Explicit Tail-Call Optimization

An Example of Stack-Unsafe Code

In FP, we often use recursive functions to solve problems:

  • changing all elements in a container-like type (e.g. List, Tree, Array, etc.) from one thing to another
  • running some computation and, if it fails, retrying it again until it succeeds

For example, the below factorial function calculates its result by calling itself recursively.

factorial :: Int -> Int
factorial n = n * (factorial (n - 1))

However, this design choice comes with an annoying problem: stack-safety. While this recursive function will theoretically always "return," the number of stacks it takes depends on its input. Unfortunately, computers have limited resources and cannot always provide the total number of stacks such a function needs. If we call factorial with a "large" enough input (e.g. 99999), the computer will "blow the stack" and produce a StackOverflow runtime error.

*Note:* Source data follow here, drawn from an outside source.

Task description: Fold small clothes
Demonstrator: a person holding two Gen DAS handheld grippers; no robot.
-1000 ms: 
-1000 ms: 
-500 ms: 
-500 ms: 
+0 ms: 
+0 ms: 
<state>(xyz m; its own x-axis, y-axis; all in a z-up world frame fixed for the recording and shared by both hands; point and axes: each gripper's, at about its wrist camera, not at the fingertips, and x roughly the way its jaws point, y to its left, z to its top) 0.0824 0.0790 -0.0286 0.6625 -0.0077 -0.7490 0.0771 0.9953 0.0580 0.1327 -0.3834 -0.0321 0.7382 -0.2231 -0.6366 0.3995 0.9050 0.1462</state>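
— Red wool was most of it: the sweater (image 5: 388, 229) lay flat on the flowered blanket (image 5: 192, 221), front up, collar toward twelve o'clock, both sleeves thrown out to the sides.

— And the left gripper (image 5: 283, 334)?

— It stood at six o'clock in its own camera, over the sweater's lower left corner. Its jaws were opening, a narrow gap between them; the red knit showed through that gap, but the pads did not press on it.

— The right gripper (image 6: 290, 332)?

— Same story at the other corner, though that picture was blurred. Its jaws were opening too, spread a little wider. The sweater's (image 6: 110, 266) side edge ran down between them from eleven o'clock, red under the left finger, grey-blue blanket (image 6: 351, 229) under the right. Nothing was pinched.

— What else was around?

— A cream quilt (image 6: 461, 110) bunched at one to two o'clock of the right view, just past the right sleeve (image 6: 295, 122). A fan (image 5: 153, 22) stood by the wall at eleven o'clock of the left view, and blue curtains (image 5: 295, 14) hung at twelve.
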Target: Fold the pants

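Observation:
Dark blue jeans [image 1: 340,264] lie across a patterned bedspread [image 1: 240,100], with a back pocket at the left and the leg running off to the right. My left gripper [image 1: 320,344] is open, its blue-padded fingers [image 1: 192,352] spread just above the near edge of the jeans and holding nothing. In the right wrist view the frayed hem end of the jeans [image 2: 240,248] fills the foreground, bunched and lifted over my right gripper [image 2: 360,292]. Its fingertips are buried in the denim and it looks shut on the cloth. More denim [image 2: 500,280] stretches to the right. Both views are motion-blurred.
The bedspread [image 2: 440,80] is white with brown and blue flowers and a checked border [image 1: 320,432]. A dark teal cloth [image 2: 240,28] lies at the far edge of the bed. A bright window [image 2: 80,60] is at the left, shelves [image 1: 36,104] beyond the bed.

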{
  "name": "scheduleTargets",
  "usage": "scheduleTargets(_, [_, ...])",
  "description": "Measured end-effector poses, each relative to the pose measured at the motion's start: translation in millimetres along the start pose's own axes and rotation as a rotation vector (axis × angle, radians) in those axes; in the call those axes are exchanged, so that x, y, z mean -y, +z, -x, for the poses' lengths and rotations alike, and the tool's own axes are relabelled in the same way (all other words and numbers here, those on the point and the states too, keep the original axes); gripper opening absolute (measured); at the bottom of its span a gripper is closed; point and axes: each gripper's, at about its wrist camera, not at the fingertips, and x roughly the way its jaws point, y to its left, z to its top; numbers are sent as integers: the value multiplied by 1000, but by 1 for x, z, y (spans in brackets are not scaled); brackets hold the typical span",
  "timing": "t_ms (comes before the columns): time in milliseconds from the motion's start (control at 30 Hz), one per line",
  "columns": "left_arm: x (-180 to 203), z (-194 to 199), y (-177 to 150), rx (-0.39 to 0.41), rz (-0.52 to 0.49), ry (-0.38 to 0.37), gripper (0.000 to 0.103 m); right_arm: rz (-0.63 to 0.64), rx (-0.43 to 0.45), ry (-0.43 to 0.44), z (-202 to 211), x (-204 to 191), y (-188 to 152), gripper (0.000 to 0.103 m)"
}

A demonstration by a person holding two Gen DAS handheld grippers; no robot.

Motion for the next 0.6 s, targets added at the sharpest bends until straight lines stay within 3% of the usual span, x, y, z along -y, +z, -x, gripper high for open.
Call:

So, how do we prevent this?

Tail-Call Optimization for Pure Functions via the Last Branch

Our first defense against this is "tail-call optimization." In short, we indicate that a recursive function should be converted into a stack-friendly while loop. When writing simple recursive functions, we can trigger the tail-call optimization only if we call the function recursively in the final "branch." For example, if we rewrote the above computation to store the "accumulated value" as another argument to the function, then we could call the function recursively in the last branch:

factorial :: Int -> Int
factorial n = go n 1
  where
  go :: StartingInt -> AccumulatedInt -> AccumulatedInt
  go 1 finalResult = finalResult
  go loopsRemaining accumulatedSoFar =
    go (loopsRemaining - 1) (loopsRemaining * accumulatedSoFar)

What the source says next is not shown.